= Tortious interference =

Sabotaging someone else's business relationship with a third party

Tortious interference, also known as intentional interference with contractual relations, in the common law of torts, occurs when one person intentionally damages someone else's contractual or business relationships with a third party, causing economic harm. As an example, someone could use blackmail to induce a contractor into breaking a contract; they could threaten a supplier to prevent them from supplying goods or services to another party; or they could obstruct someone's ability to honor a contract with a client by deliberately refusing to deliver necessary goods.

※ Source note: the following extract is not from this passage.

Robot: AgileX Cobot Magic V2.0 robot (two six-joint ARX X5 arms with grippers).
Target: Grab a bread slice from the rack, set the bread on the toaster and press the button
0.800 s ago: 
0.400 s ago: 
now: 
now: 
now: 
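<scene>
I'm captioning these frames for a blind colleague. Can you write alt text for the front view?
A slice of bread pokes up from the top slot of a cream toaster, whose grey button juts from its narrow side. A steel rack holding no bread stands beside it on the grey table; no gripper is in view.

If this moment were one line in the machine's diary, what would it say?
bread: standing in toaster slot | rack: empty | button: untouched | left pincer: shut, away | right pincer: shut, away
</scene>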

A tort of negligent interference occurs when one party's negligence damages the contractual or business relationship between others, causing economic harm, such as by blocking a waterway or causing a blackout that prevents the utility company from being able to uphold its existing contracts with consumers.

== Description ==

=== Tortious interference with contract rights ===
Tortious interference with contract rights can occur when one party persuades another to breach its contract with a third party (e.g., using blackmail, threats, influence, etc.) or where someone knowingly interferes with a contractor's ability to perform his contractual obligations, preventing the client from receiving the services or goods promised (e.g., by refusing to deliver goods). The tortfeasor is the person who interferes with the contractual relationship between others. When a tortfeasor is aware of an existing contract and deliberately induces a breach by one of the contract holders, it is termed "tortious inducement of breach of contract".

=== Tortious interference with a business relationship ===
Tortious interference with business relationships occurs where the tortfeasor intentionally acts to prevent someone from successfully establishing or maintaining business relationships with others. This tort may occur when one party knowingly takes an action that causes a second party not to enter into a business relationship with a third party that otherwise would probably have occurred. An example is when a tortfeasor offers to sell a property to someone below market value knowing they were in the final stages of a sale with a third party pending the upcoming settlement date to formalize the sale writing. Such conduct is termed "tortious interference with a business expectancy".

===Tortious interference with an expected inheritance===
A person who, by tortious means, intentionally prevents another from receiving from a third person an inheritance or gift that he would otherwise have received is subject to liability to the other for loss of the inheritance or gift.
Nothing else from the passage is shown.